I wrote this ridiculously long post because I love the English language, and I want people, especially its native speakers, to treat it well. I also love Turkish, Portuguese, German, and Japanese, and if you have ever read engineering material written in English by Japanese engineers, you know that the structure of non-Indo-European languages must be very different. The agglutinative use of cases in Turkish makes most of the discussion of this post unnecessary, but there is one thing Spanish, Portuguese, English, etc. have that I’m quite envious of: THE SUBJUNCTIIIIIVE (Cue dark, scary music.)

The subjunctive, which is still going strong in Spanish, but has only a few surviving occasions of use in English, draws a distinction between fact and possibility, or between wishes and truths: “if he were” makes it sound wrong to indicate something hypothetical as being actual. (Note how it does not go “if he was” but switches to the awkward subjunctive, the non-reality case.) This is scientific thinking built into the language. The speaker is required to differentiate between factual cases and wishing or wondering. (If only we could get the health-care industry to differentiate between factual evidence- and mechanism-based care and wishful-thinking-based care.)

In conclusion: Languages are awesome. Let’s not stand by and watch them get eroded into redundancy and lack of clarity by mental (and technologically aided) sloth.

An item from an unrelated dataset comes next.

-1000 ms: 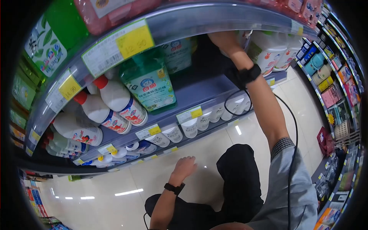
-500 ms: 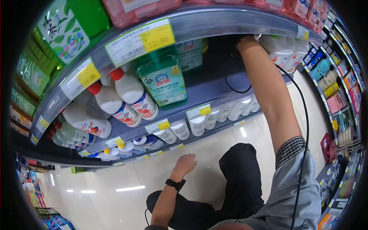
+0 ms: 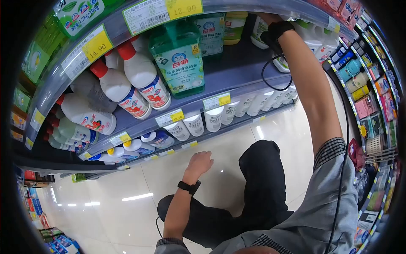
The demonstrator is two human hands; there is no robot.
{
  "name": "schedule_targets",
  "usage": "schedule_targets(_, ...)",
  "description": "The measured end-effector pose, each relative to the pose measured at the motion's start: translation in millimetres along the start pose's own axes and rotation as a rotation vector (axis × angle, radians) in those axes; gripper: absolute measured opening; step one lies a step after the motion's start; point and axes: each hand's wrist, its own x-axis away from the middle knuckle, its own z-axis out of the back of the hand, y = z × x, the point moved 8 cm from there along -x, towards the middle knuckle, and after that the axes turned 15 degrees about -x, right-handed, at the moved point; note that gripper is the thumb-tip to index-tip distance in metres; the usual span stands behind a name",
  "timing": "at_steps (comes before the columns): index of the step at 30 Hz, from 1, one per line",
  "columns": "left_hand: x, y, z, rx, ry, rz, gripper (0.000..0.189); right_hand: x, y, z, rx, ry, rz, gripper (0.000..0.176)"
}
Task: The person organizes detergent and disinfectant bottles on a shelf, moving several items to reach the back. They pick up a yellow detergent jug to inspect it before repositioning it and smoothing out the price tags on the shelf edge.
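My right hand (image 3: 269, 17) reaches into the shelf, mostly hidden by the upper shelf's edge and the black wristband; its fingers do not show. Close to it stand a white bottle with a green label (image 3: 259, 32) and, under the wrist, another white container (image 3: 281, 64); whether I touch either cannot be made out. My left hand (image 3: 200, 163) hangs over the floor near my knee, holding nothing, its fingers loosely bent and slightly apart. On the shelf, to the left of my right arm, is a green dish soap bottle (image 3: 179, 67).
White bottles with red caps (image 3: 146, 82) line the shelf's left part. White cylindrical containers (image 3: 215, 119) stand on the tier below. The upper shelf's edge (image 3: 237, 6) overhangs my right hand. A black cable (image 3: 343, 127) runs along my right arm. Another stocked shelf (image 3: 363, 91) is at right.
The view has shifted, showing more of the lower shelf. My right wrist with its band has come partly out from under the upper shelf, and white bottles show beside it. My left hand stays low.
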Motion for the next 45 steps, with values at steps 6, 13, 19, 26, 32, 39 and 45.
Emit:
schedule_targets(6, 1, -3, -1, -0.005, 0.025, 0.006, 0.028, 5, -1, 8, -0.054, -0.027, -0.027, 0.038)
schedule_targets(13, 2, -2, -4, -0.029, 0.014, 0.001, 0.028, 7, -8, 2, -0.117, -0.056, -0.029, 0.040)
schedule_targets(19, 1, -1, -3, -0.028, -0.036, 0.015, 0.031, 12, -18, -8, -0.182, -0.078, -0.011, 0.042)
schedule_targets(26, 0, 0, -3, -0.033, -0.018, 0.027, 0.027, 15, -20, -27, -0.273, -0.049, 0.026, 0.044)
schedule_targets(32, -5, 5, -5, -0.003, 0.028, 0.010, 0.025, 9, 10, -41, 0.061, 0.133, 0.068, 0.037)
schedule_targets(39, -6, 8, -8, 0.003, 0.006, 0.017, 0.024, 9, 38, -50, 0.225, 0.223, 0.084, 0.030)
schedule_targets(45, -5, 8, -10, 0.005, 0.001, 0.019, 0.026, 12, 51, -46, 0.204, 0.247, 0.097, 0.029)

If languages change, fine; let them change well, preserving the characteristics that allow humans to communicate with precision and subtlety. Good communication saves lives.

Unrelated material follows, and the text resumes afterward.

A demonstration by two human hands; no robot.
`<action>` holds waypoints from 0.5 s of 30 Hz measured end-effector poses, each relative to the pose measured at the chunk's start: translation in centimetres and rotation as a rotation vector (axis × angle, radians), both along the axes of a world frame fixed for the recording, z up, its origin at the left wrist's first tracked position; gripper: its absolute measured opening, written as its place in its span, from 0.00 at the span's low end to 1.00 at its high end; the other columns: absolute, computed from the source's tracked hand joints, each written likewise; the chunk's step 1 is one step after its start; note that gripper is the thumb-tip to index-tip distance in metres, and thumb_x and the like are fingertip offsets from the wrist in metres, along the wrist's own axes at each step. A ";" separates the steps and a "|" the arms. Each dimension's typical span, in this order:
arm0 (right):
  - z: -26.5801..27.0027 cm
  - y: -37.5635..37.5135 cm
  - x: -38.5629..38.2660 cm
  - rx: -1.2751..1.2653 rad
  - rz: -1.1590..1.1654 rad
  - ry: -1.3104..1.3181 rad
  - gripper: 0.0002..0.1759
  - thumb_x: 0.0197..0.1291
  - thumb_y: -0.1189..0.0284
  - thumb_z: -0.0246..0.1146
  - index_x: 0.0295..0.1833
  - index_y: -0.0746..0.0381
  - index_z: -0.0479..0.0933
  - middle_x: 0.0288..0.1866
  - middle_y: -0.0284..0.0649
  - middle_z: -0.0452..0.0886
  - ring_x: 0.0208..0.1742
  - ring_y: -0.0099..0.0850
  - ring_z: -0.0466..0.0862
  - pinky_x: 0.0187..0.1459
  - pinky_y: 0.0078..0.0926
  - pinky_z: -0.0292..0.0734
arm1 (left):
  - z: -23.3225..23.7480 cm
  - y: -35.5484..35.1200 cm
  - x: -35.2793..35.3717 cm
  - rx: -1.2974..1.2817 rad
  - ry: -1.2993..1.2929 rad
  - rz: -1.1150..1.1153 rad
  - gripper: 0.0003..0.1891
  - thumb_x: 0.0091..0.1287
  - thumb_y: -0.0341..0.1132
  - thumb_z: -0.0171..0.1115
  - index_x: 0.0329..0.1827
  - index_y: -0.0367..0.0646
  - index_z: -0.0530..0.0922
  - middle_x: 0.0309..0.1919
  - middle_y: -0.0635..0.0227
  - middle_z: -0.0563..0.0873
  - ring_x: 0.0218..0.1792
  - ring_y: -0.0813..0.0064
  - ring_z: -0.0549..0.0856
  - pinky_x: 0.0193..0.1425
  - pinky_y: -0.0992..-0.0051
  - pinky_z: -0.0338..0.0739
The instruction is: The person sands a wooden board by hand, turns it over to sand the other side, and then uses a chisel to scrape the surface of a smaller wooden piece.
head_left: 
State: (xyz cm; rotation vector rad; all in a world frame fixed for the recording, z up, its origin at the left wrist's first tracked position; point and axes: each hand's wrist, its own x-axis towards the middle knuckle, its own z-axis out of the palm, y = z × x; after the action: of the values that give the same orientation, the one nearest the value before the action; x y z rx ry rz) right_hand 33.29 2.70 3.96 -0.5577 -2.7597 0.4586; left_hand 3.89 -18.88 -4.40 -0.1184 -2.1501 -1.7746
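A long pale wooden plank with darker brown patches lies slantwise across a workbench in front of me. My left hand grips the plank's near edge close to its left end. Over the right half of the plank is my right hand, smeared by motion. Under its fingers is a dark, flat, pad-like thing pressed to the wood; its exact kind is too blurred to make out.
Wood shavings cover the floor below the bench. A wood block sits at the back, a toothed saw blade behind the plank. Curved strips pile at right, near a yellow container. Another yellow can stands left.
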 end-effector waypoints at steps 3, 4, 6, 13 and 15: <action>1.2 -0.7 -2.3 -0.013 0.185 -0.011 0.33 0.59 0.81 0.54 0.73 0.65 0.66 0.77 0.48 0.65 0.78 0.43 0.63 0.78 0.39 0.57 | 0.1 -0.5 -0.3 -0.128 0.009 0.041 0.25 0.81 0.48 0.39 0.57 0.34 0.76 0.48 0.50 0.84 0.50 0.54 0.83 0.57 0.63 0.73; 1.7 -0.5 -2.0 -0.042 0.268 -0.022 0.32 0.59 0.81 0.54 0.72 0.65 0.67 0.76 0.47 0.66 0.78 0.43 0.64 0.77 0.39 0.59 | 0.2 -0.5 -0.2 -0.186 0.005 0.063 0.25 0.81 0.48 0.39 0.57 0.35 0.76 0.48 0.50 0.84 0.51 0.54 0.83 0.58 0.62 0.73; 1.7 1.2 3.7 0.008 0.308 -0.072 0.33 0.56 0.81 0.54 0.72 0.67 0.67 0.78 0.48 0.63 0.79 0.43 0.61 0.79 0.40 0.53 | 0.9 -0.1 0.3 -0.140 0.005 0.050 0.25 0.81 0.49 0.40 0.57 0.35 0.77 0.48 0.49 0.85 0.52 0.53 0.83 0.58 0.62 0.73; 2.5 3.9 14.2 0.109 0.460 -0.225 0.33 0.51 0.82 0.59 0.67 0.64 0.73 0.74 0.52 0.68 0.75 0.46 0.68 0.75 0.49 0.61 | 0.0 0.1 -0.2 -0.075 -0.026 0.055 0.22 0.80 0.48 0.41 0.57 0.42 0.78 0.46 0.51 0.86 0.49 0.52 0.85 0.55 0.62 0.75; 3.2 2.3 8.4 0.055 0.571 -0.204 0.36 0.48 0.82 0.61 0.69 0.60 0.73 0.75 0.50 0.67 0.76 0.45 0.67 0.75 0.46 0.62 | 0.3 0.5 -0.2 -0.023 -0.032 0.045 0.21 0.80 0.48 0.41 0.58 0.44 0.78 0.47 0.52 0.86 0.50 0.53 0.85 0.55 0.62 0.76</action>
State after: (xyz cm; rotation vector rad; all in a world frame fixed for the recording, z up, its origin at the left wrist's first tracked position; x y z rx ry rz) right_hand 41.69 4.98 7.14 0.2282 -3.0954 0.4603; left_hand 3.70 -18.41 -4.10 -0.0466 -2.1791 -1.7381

And what is the deal with “the both” in 2016? The expression ‘both of’ is intended for a different meaning than the expression ‘the two’. There was no reason to make a hybrid that goes ‘the both’. Please, everyone, stop saying this.

“The two of them went away, but we stayed.” (There were more than two people involved.)

“We both went away.” (There were only two people involved.)

English has set up this great way to incorporate set theory into the language. Why are we messing it up? Consider the following:

“Are you ready to compare both files?” (I would be, if I wanted to compare two files each with a third. However, if the comparison were simply between two files, it’s “Are you ready to compare the two files?”)

PS: I need to get this one off my chest, too: “Computation methods” would be methods of computation, whereas “computational methods” would be methods that make use of computation. And don’t get me started on ‘methodologies’. How many people actually study methods? (I’m glad to have witnessed this being brought up at a discussion during the AAWM 2016 conference.)

There.

[1] Nurnberg, M., Questions You Always Wanted to Ask about English (but were afraid to raise your hand), New York: Washington Square Press, 1972.

[2] http://www.riskshield.com.au/Glossary.aspx (not there anymore)

[3] Rumsey, F., MIDI Systems and Control (Second Edition), Oxford, UK: Focal Press, 1994.

[4] facebook.com/Grammarly

[i] “12-month spend of $500” it said. At least it’s hyphenated correctly, but what was wrong with the noun ‘spending’ that we need a new noun to replace it?

[ii] People who know me can attest to this.

[iii] From the band NASALROD

[iv] Again, altering the word order could clarify such cases: After all, we never say “thumb rule” instead of “rule of thumb”; we always take the time to say “rule of thumb”!